Телефон замолчал. Иван смотрел на серый гладкий корпус с черными кнопками и думал, что это галлюцинация. Точно, глюки. Вот и показалось…
– Алло, – сказал Иван.
Долгая пауза.
Щелчок.
– Кто у аппарата? – наконец спросили оттуда резким повелительным голосом.
– Горелов, – сказал Иван. Надо же привыкать.
– Слушай приказ, Горелов. Вторая линия переводится в режим автономности. ГУС «Дачник» в режим военного времени. Общая готовность пятьдесят минут. Вы поняли? Общая готовность пятьдесят минут. Основные убежища приготовить к приему людей. Получено подтверждение сверху. Повторяю, получено подтверждение…
Иван слушал. Холод заполз от пластмассовой прохладной, гладкой, неприятной на ощупь, трубки в ухо, затем в середину головы, затем начал спускаться по пищеводу в желудок. Скопился там, как пролитая ртуть, тяжелым бликующим пятном.
– …о запуске. Подтвердите прием информации. Горелов, заснул?!
– Подтверждаю, – сказал Иван.
– Горелов, слушай, – голос вдруг утратил железобетонную твердость, помертвел, обмяк, словно из него вытащили опорную арматуру. – Все кончено. Забудь о тридцатой бис, спасай людей. А я… я, пожалуй, выпью и выстрелю себе в висок. Горелов, спаси людей, я тебя прошу. Это бессмысленно… будь в этом хоть какой-нибудь смысл, я бы попытался сам, но смысла нет, – голос начал смеяться. Ивану послышалось за спиной говорившего чье-то дыхание. – Они идут. Знаешь, я надеялся, что этот день никогда не наступит. Я надеялся хотя бы не дожить до него. Умереть… да хотя бы от рака. Почему нет? Рак хороший выбор. По крайней мере, у меня осталась бы надежда. А сейчас я смотрю в будущее и там чернота. Знаешь, как у атеистов. Ничего. Нофинг. И я не могу смотреть в глаза людям. Все. Ты передал приказ?
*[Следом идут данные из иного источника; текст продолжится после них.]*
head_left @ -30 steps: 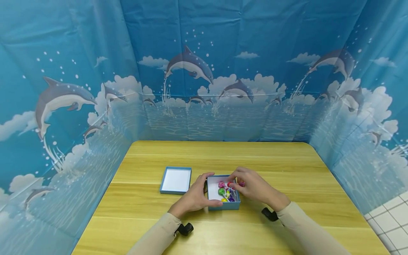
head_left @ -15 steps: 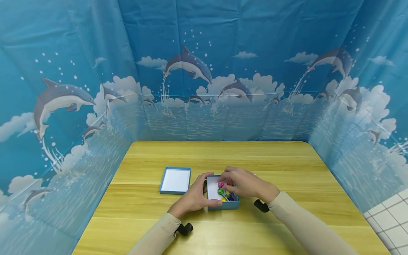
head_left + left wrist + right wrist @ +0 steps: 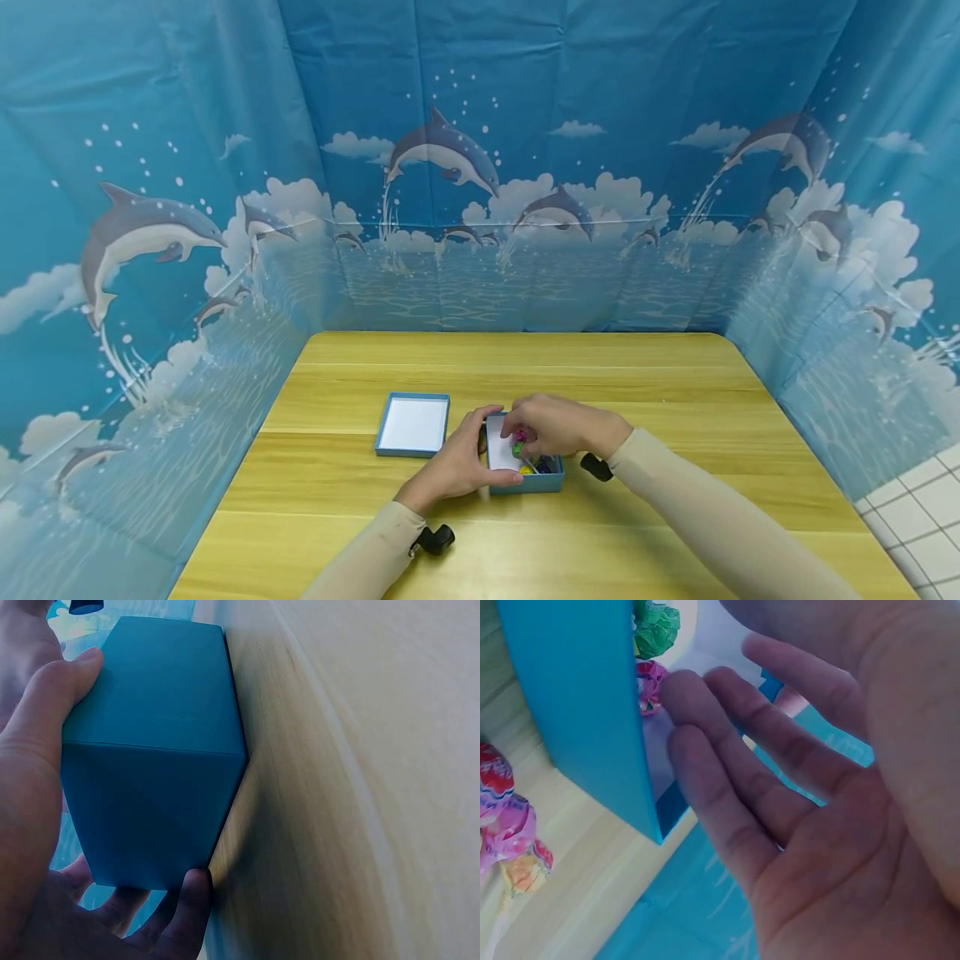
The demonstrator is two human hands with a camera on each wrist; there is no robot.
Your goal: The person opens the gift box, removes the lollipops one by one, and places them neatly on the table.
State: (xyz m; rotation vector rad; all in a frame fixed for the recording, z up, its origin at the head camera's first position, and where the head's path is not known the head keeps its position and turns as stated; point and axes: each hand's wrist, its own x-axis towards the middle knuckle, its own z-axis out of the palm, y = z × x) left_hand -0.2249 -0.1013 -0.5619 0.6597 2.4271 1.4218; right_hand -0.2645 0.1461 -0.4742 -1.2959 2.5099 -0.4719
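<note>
Blue cardboard box [image 3: 525,482], open-topped, white inside, stands on the wooden table [image 3: 675,400] near its middle. Contents: wrapped lollipops [image 3: 520,442] in pink, green, yellow and purple, lying against the box's right inner half.

Left hand [image 3: 461,462]: grips the box from its left side, thumb along the near wall and fingers curled round the far corner; the left wrist view shows the box wall [image 3: 154,750] pinned between thumb and fingertips.

Right hand [image 3: 558,425]: hovers over the box's right half, fingers lightly bent and reaching down among the lollipops. In the right wrist view the fingers [image 3: 727,750] lie loose beside the box wall [image 3: 577,712] with nothing seen between them; whether a stick is pinched cannot be told.

Further lollipops [image 3: 510,825] lie on the table just outside the box, to its right.

Blue lid [image 3: 415,423], white inside up, lies just left of the box, apart from it.

Dolphin-print backdrop [image 3: 480,167] rises behind and to both sides of the box.

Handling note: judged best to keep the left grip firm so the light box does not slide, and to take one stick at a time to avoid tangling wrappers.
</note>
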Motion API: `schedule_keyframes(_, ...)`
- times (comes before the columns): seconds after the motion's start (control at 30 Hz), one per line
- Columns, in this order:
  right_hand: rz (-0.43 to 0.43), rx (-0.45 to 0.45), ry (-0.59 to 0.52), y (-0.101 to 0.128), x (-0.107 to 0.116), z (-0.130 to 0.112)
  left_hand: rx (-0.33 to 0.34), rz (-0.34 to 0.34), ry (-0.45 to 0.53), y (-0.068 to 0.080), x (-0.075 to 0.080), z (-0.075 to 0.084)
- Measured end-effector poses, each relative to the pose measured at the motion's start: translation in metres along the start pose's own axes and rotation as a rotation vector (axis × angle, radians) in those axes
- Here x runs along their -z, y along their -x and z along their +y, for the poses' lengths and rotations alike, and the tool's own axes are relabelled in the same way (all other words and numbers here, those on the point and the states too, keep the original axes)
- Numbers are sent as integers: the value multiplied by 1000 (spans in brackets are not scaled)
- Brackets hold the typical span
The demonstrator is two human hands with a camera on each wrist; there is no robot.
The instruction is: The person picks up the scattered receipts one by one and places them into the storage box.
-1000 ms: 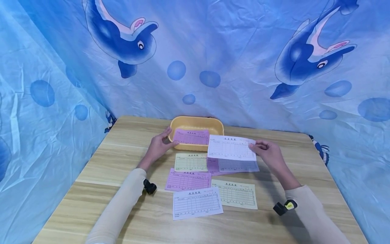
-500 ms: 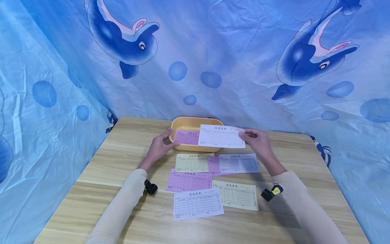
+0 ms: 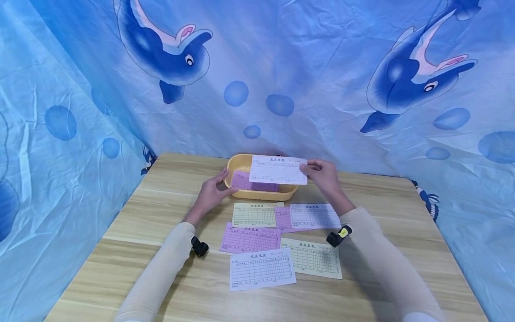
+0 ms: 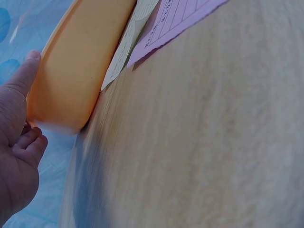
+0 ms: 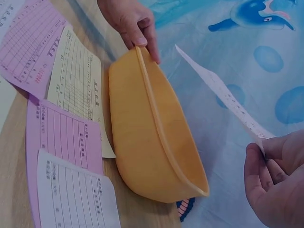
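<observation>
A white printed receipt slip (image 3: 277, 170) hangs over the yellow plastic tub (image 3: 257, 195), pinched at its right end by my right hand (image 3: 323, 175). In the right wrist view, that slip (image 5: 228, 99) is seen nearly edge-on above the tub's opening, with thumb and fingertips meeting at its corner. My left hand (image 3: 211, 192) holds the tub's left end, thumb along the front side and fingers around the end. The left wrist view shows the thumb against the tub wall (image 4: 76, 61). A pink slip (image 3: 241, 180) lies inside the tub, partly hidden by the white one.
In front of the tub lie a yellow slip (image 3: 253, 215), pink slips (image 3: 249, 239), white slips (image 3: 261, 270) and another yellow slip (image 3: 318, 259), some overlapping. The wooden table (image 3: 132, 214) meets a blue dolphin-print curtain (image 3: 257, 80) behind.
My right hand has carried the white slip left and away from me, from above the slips on the table to over the tub. My left hand stays on the tub.
</observation>
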State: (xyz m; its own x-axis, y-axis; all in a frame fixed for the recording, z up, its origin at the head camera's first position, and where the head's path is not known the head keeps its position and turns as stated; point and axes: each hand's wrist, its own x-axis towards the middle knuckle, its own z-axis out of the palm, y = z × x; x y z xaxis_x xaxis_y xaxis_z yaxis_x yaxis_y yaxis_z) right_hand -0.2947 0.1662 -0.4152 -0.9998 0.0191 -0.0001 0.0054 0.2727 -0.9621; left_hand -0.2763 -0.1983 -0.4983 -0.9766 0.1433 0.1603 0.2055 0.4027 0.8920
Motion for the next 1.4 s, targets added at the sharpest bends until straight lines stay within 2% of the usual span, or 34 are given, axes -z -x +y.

Ивану вдруг захотелось успокоить того, на том конце провода.
– Да, я передал.
– Спасибо, Горелов. Почему я никогда не замечал, что мир вокруг существует? Знаешь, жена жаловалась, что я не умею гулять вместе с ними – с ней и с дочкой. Что я всегда выжидаю время, чтобы отправиться куда-то еще. Что-то там делать. Я всегда был занят. А сейчас мне до смерти хочется назад эти пять минут. Вот эти пять минут в осеннем парке. Было пасмурно, сыро, красные листья. Я помню, Горелов. И дочка бежит, раскинув руки. Сырые листья. И жена рядом. Мне так не хватает этих пяти-двух-одной минуты. Чтобы она добежала до меня. Нет, чтобы смотреть на нее, я хочу потрогать ее волосы. Вот эти мягкие, спутанные. Белесо-серые. В такие моменты, как сейчас, понимаешь, кого на самом деле ты любишь. Это не слова. Это вот такие моменты. Вон она бежит. Если смерть – это вечность, я хочу вечность в красных листьях. И дочка бежит ко мне. Папа! – кричит она. Это жутко сентиментально, да, Горелов? Горелов, не молчи, Горелов, пожалуйста. У меня больше никого не осталось.
Темное ничто. Если Бог есть, пусть даст им свет, а я могу и так. Темноту я переживу, если буду знать, что у них будет свет.
Мы уничтожили себя. Сейчас, пока ракеты еще летят, эти пятнадцать минут… Если бы я мог, я бы умер от стыда. Перед ней, перед дочкой. Глупо, Горелов? Не молчи, Горелов.
Пожалуйста, не молчи.
Пожалуйста.
Гудки.
Иван положил трубку.
– Что это было? – Иван приблизился к старику, схватил за грудки. – Что?! Это?! Было?!
Слепые глаза старика глядели куда-то над плечом Ивана. Старик повел головой.
– Телефон?
– Да, блин! Телефон, блин!
В следующее мгновение Иван понял, что падает. Жилистая рука старика отправила его… ох!